ITH arises through various mechanisms and the two main models described are the clonal evolution and cancer stem cell models. In the latter, a small set of cells known as cancer stem cells sustain tumour growth through self-renewal and differentiation. In the clonal evolution model, genetic driver events offer advantageous proliferative capacity to some cells, and this leads to the formation of genetically discrete sub-clones. The clonal evolution model can be further categorised into (1) the linear evolutionary model, which describes the progression of a single progenitor cell to aggressive phenotype through genetic variability; (2) the branched evolutionary model, which describes the independent development of several tumour foci with various tumour subclones present from the beginning; (3) the braided river model where cancer progression is comparable to a braided river with capabilities to both diverge and converge; (4) the neutral evolution model, which eliminates fitness changes or selection. Advancements in next-generation sequencing studies have demonstrated that catastrophic genetic abnormalities such as chromotrhipsis, chromoplexy and genomic re-arrangements can drive tumour progression through bursts of evolutionary benefit, leading to the proposal of a punctuated evolution model (figure 1) (5,6). Branched evolution has now been recognized in a range of tumour types, including breast cancer (7) and pancreatic cancer (8).

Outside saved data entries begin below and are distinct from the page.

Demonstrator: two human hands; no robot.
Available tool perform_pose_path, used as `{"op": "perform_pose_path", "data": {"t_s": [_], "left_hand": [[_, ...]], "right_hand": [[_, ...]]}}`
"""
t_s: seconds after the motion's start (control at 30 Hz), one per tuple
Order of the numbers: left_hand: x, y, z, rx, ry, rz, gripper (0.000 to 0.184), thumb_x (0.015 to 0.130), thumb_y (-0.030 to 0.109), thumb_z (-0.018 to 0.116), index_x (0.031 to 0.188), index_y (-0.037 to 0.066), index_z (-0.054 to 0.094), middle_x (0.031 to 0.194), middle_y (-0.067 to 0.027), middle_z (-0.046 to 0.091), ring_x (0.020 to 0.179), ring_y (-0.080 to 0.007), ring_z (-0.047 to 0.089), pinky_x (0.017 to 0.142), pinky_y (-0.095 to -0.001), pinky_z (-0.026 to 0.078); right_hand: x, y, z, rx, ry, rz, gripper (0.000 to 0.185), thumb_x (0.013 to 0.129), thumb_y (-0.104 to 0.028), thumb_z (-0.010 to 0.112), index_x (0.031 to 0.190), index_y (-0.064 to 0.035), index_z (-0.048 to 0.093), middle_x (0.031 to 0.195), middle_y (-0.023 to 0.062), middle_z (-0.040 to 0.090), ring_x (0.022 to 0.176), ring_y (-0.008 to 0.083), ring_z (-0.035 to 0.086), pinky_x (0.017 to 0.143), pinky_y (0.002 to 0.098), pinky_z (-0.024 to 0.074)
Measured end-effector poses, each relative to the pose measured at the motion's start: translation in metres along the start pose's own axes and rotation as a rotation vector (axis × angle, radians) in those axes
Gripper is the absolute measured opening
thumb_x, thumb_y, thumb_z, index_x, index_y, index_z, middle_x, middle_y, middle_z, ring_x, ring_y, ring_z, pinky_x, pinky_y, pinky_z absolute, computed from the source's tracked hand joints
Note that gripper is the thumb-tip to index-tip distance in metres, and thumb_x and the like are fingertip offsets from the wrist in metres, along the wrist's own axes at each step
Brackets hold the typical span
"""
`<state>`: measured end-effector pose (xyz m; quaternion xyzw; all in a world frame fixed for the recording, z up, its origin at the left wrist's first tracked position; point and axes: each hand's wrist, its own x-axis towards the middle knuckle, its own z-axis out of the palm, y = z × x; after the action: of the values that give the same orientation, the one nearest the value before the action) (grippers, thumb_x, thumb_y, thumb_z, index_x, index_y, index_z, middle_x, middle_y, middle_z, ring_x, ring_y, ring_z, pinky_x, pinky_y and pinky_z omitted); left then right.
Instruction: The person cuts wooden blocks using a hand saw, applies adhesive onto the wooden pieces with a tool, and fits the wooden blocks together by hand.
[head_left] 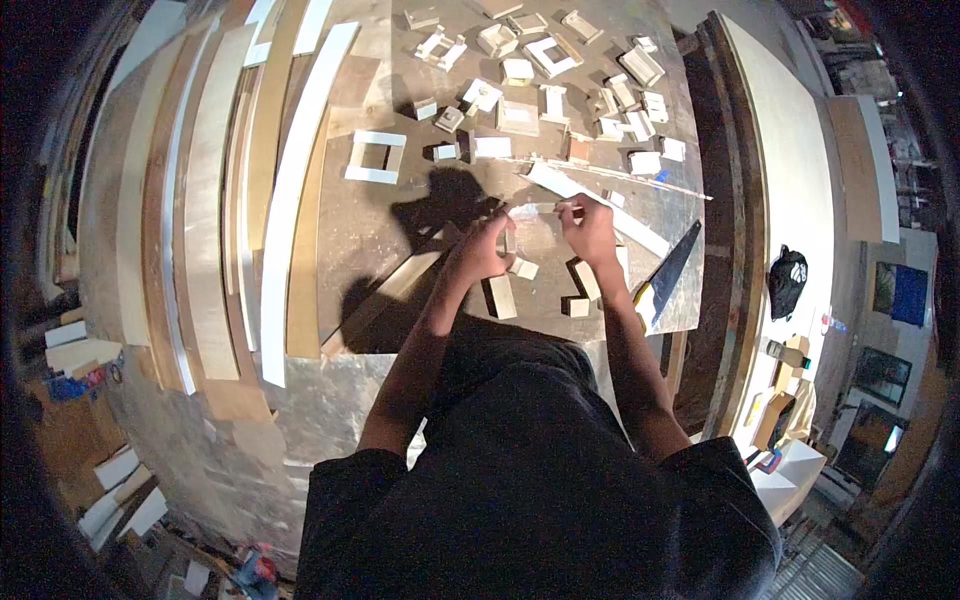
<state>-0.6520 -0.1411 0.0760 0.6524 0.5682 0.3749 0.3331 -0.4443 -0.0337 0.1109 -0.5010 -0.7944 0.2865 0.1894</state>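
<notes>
My left hand is curled over the worktable, fingers bent towards the thumb around a small pale piece that is hard to make out. To its right, my right hand is closed in a pinch, and whatever sits between its fingertips is too small to name. A pale wooden block stands just below my left hand, with a smaller wood piece beside it. Under my right wrist lies another small block. A long white strip runs diagonally behind my right hand.
A handsaw lies at the table's right edge. Several small wooden assemblies cover the far side, near a white-and-wood frame. Long boards are stacked at left. A pale panel with a black cap stands at right.
</notes>
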Motion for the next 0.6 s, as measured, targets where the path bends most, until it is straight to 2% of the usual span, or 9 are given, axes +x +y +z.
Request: {"op": "perform_pose_path", "data": {"t_s": [0.07, 0.1, 0.17, 0.2, 0.3, 0.33, 0.4, 0.5, 0.6], "left_hand": [[-0.003, 0.023, -0.011, 0.058, 0.015, -0.164, 0.051, 0.067, 0.010, 0.083, 0.112, 0.001, 0.061, 0.104, -0.0191, 0.069, 0.094, -0.0349, 0.069, 0.085, -0.0419, 0.054], [-0.006, 0.021, -0.009, 0.059, 0.015, -0.161, 0.051, 0.067, 0.010, 0.083, 0.112, 0.001, 0.061, 0.104, -0.0191, 0.069, 0.094, -0.0349, 0.069, 0.085, -0.0419, 0.054], [-0.011, 0.017, -0.008, 0.002, 0.201, -0.204, 0.052, 0.070, 0.010, 0.084, 0.116, 0.000, 0.062, 0.104, -0.0156, 0.070, 0.091, -0.0249, 0.070, 0.082, -0.0364, 0.056], [-0.014, 0.024, -0.015, 0.003, 0.201, -0.202, 0.052, 0.070, 0.010, 0.084, 0.116, 0.000, 0.062, 0.104, -0.0156, 0.070, 0.091, -0.0249, 0.070, 0.082, -0.0364, 0.056], [-0.027, 0.063, -0.043, -0.705, 0.335, -0.175, 0.049, 0.072, 0.007, 0.086, 0.114, 0.001, 0.063, 0.107, -0.0086, 0.070, 0.096, -0.0143, 0.067, 0.082, -0.0290, 0.055], [-0.031, 0.080, -0.051, -0.702, 0.337, -0.175, 0.049, 0.072, 0.007, 0.086, 0.114, 0.001, 0.063, 0.107, -0.0086, 0.070, 0.096, -0.0143, 0.067, 0.082, -0.0290, 0.055], [-0.039, 0.121, -0.069, -0.993, 0.386, -0.197, 0.051, 0.069, 0.005, 0.088, 0.114, 0.000, 0.063, 0.105, -0.0079, 0.070, 0.095, -0.0178, 0.067, 0.084, -0.0308, 0.055], [-0.046, 0.162, -0.078, -1.104, 0.397, -0.124, 0.057, 0.066, 0.007, 0.089, 0.116, 0.000, 0.062, 0.107, -0.0071, 0.068, 0.098, -0.0183, 0.065, 0.088, -0.0325, 0.052], [-0.053, 0.188, -0.081, -1.190, 0.368, -0.108, 0.064, 0.062, 0.017, 0.092, 0.117, 0.000, 0.063, 0.110, -0.0063, 0.066, 0.103, -0.0172, 0.063, 0.090, -0.0324, 0.050]], "right_hand": [[-0.007, 0.008, -0.008, 0.342, 0.118, 0.075, 0.008, 0.087, -0.003, 0.065, 0.083, 0.0030, 0.068, 0.073, 0.0151, 0.071, 0.066, 0.0220, 0.071, 0.062, 0.0325, 0.0555], [-0.013, -0.005, -0.023, 0.486, 0.092, 0.201, 0.011, 0.088, -0.002, 0.065, 0.079, 0.0040, 0.066, 0.071, 0.0095, 0.070, 0.067, 0.0147, 0.069, 0.062, 0.0294, 0.0546], [-0.026, -0.016, -0.048, 0.717, 0.103, 0.245, 0.013, 0.091, -0.002, 0.064, 0.079, 0.0030, 0.060, 0.081, 0.0141, 0.071, 0.075, 0.0201, 0.072, 0.064, 0.0306, 0.0585], [-0.036, -0.038, -0.065, 0.887, 0.126, 0.277, 0.014, 0.092, -0.002, 0.064, 0.080, 0.0021, 0.058, 0.084, 0.0165, 0.071, 0.077, 0.0230, 0.073, 0.065, 0.0319, 0.0601], [-0.067, -0.080, -0.099, 0.904, 0.176, 0.183, 0.016, 0.095, -0.005, 0.063, 0.083, 0.0028, 0.057, 0.088, 0.0169, 0.068, 0.082, 0.0273, 0.073, 0.066, 0.0347, 0.0622], [-0.077, -0.096, -0.109, 0.906, 0.174, 0.181, 0.016, 0.095, -0.005, 0.063, 0.083, 0.0028, 0.057, 0.088, 0.0169, 0.068, 0.082, 0.0273, 0.073, 0.066, 0.0347, 0.0622], [-0.095, -0.126, -0.128, 0.857, 0.256, -0.043, 0.013, 0.089, 0.001, 0.067, 0.082, 0.0002, 0.057, 0.092, 0.0248, 0.070, 0.080, 0.0259, 0.074, 0.066, 0.0337, 0.0619], [-0.112, -0.154, -0.154, 0.488, 0.351, -0.379, 0.019, 0.075, 0.005, 0.078, 0.077, -0.0003, 0.059, 0.088, 0.0234, 0.073, 0.078, 0.0256, 0.074, 0.066, 0.0324, 0.0605], [-0.124, -0.166, -0.173, 0.325, 0.387, -0.607, 0.019, 0.073, 0.006, 0.079, 0.074, 0.0046, 0.060, 0.082, 0.0210, 0.072, 0.076, 0.0295, 0.075, 0.069, 0.0376, 0.0628]]}}
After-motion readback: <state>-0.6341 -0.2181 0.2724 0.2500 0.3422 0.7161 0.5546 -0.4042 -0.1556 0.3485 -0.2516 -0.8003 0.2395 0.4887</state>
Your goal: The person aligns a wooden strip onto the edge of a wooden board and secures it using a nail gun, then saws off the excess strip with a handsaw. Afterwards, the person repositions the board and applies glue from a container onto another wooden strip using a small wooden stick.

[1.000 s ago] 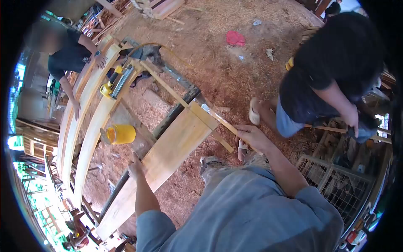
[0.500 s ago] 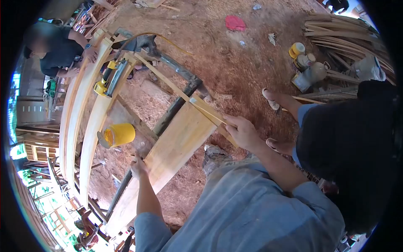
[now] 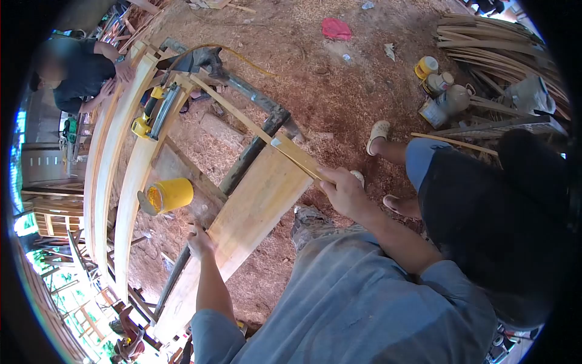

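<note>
Short wood piece lying across the end of the wide plank, both hands in contact

Landmark: the wide plank [image 3: 260, 197], which is resting on a dark beam [image 3: 248, 165]. All places below are being given relative to it.

Right hand [image 3: 347, 193]: grip narrow, fingers and thumb holding the near end of the short wood piece [image 3: 297, 156]. This piece is lying across the plank's upper end. A long thin strip [image 3: 233, 114] is running from that same end toward the curved boards [image 3: 136, 167].

Left hand [image 3: 200, 241]: grip closing on the plank's left edge, lower down its length.

Left of the plank, a yellow container [image 3: 172, 195] is lying tilted, its open mouth facing away from the plank and showing orange-yellow contents. Farther left, the curved boards are standing side by side. A yellow-and-black power tool [image 3: 154, 116] is resting on the nearest one; any lettering on its body is too small to read. Beyond, a co-worker in a dark shirt [image 3: 85, 76] is placing both hands on the outer boards.

Right of the plank, a person in dark clothing [image 3: 485, 224] is bending over, face out of view. Beyond that person's feet, a yellow tub [image 3: 425, 68] is sitting near a pale container [image 3: 445, 106]. Both are showing printed labels, blue marks on the pale one, the words too small to read. A stack of wood strips [image 3: 485, 45] is lying behind them.

Above the plank's upper end, well apart, a red crumpled piece [image 3: 336, 29] is lying on the ground.
</note>
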Tool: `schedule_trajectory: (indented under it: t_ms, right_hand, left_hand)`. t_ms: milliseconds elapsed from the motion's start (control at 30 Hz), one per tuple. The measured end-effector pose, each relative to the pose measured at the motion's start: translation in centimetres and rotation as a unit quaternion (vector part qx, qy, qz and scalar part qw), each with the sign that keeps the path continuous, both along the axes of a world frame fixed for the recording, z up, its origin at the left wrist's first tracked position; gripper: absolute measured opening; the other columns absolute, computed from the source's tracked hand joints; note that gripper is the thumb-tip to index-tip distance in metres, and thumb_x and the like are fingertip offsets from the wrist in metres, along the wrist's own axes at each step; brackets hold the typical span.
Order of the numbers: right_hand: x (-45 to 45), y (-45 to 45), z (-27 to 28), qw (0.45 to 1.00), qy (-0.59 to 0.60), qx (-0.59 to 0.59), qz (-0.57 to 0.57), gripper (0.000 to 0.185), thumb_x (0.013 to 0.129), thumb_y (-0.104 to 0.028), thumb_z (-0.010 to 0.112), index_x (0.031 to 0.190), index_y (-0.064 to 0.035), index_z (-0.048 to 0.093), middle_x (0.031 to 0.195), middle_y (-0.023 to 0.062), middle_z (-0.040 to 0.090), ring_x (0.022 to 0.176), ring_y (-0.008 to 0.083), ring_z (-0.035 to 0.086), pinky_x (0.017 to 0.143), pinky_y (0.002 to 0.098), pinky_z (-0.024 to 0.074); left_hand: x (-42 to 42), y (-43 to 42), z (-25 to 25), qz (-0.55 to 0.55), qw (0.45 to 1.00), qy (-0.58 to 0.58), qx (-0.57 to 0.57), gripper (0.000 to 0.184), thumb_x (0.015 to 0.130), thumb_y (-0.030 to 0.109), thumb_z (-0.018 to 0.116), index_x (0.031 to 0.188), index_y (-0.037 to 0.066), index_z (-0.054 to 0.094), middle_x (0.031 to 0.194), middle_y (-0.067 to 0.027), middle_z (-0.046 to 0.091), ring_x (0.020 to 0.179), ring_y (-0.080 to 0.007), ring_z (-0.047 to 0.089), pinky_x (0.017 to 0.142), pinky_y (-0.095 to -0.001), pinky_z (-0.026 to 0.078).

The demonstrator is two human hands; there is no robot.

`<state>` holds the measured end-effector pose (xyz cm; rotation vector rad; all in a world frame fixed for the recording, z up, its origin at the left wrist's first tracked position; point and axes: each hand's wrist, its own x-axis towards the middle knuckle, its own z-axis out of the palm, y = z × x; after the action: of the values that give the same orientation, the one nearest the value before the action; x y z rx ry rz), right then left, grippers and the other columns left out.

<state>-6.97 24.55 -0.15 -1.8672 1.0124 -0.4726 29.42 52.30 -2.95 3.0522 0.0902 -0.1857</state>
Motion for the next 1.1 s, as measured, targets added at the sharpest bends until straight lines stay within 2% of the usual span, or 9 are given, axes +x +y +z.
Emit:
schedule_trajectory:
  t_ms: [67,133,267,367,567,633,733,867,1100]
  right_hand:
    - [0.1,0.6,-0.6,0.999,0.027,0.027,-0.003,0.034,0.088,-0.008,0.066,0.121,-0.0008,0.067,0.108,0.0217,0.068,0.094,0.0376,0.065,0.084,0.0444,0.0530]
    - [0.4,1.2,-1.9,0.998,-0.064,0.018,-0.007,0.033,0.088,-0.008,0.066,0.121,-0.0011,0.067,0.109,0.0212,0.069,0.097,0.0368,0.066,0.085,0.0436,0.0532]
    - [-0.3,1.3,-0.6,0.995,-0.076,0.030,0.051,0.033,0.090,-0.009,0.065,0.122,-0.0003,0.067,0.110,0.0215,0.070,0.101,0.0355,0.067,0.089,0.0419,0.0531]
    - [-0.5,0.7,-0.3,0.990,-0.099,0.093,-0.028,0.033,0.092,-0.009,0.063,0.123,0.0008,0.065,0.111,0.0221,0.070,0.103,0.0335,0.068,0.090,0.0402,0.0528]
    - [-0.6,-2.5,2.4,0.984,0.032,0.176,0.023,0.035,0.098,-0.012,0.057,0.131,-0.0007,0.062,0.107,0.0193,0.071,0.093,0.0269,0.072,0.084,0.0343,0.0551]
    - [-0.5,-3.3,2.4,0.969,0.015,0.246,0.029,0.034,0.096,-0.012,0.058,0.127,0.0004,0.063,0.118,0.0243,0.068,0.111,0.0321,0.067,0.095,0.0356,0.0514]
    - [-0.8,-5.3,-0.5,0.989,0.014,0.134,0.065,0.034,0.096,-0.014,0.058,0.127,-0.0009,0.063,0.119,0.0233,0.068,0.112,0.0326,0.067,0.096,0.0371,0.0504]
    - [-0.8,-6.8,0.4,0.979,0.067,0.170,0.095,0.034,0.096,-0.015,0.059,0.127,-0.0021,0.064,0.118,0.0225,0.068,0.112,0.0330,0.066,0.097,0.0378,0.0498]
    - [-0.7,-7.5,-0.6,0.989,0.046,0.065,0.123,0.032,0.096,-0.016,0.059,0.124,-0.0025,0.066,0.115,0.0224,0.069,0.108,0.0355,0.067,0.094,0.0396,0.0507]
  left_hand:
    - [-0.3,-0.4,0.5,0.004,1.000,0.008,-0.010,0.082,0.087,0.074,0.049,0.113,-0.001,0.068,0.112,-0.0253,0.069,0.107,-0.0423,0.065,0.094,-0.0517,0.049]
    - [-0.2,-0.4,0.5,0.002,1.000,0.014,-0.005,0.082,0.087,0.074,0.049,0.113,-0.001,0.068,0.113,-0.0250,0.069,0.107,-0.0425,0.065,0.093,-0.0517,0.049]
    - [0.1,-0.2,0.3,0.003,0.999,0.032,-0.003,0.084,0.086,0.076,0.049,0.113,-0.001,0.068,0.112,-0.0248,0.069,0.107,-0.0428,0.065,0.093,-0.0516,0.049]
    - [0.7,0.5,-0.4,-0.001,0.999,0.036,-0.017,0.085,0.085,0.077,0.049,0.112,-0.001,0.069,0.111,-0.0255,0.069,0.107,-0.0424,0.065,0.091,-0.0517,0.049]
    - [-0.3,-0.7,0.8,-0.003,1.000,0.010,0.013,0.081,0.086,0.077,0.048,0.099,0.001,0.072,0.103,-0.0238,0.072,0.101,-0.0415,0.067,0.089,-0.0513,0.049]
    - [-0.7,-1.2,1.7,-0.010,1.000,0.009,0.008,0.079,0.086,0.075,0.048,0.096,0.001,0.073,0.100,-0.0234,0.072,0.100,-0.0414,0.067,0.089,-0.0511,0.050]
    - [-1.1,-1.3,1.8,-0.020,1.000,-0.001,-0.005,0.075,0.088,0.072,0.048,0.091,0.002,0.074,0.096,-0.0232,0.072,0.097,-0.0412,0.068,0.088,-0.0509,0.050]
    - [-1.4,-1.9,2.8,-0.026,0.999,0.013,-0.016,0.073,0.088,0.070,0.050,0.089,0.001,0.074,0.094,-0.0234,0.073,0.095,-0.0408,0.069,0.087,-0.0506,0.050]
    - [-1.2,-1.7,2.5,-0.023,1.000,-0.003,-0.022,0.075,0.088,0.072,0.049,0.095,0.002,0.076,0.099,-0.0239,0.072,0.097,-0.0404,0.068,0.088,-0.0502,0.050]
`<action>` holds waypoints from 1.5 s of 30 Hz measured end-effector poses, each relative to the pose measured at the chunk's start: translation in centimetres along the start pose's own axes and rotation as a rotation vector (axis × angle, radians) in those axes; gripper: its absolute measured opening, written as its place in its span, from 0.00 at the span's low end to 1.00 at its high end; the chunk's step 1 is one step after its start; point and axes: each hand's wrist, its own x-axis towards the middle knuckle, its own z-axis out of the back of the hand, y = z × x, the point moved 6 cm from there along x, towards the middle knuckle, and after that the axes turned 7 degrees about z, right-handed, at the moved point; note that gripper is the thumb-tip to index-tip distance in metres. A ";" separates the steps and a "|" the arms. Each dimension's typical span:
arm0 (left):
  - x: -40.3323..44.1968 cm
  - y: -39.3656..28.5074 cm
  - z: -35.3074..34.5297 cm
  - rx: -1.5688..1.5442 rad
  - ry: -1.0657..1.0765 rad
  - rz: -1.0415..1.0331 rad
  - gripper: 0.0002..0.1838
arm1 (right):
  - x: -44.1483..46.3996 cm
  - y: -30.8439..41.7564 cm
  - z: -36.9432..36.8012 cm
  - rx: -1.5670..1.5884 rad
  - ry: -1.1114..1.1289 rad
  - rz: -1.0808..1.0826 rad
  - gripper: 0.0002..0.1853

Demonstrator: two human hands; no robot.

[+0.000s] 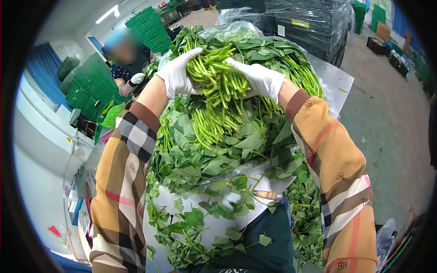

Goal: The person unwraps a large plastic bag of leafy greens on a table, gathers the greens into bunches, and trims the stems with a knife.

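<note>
Between my two white-gloved hands is a thick bunch of leafy greens (216,75), its bright green cut stems pointing toward me. My left hand (177,75) wraps the bunch's left side, thumb on top. On the other side my right hand (261,79) grips it, its fingers partly hidden behind the stems. Below the bunch lies a heap of the same greens (218,129), stems and broad leaves mixed. More long-stemmed greens (296,68) are piled to the right. A wooden-handled tool (267,195) rests near the table's front edge; its working end is hidden.
The metal table (334,79) carries loose leaves near my body. Across it at left stands another person (129,63) with gloved hands. Green crates (93,79) are stacked behind that person. Plastic-wrapped dark crates (305,29) stand behind the table. Greens (305,218) also lie below at right.
</note>
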 end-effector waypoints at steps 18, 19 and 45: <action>-4.6 -4.0 -4.9 0.441 -0.073 -0.219 0.26 | 1.5 3.9 -0.5 0.597 0.058 0.288 0.20; -5.2 -4.1 -5.4 0.460 -0.050 -0.248 0.26 | 0.9 4.5 -0.8 0.614 0.058 0.318 0.20; -18.8 16.1 0.0 0.256 -0.057 -0.719 0.35 | -11.4 -2.9 -12.5 -0.145 -0.178 0.485 0.32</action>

ITH in primary tumours and metastasis
Advancements in sequencing techniques has improved our understanding of ITH and its significance in metastasis, treatment failure and subsequently clinical outcome (9). Using exome sequencing on samples obtained from distinct areas in primary and metastatic tumour sites, ITH was revealed in multiple tumour types (10) including breast (7,11), lung (12,13), oesophageal (14), colorectal (15) and renal (16). For example, in renal cell carcinoma, Gerlinger et al. performed sequencing of multiple biopsies from the same primary tumour and demonstrated spatially distinct subclones, accumulating heterogeneous copy-number events and somatic mutations (16). Moreover, Campbell et al. used a massively parallel paired-end sequencing approach to uncover founder mutations vital for the formation of primary pancreatic tumour as well as further mutations which are likely required in metastasis. They have also suggested that genomic instability and re-arrangements are happening in the early stages of pancreatic cancer development and continue to arise at metastatic sites (17). In addition, with the use of multi-region sampling Sottoriva et al. demonstrated heterogeneous copy number events between different areas of the same tumour in glioblastoma (18). Equivalent evidence supporting clonal diversity between metastatic and primary sited has also been established in medulloblastoma (19) and breast cancer (20).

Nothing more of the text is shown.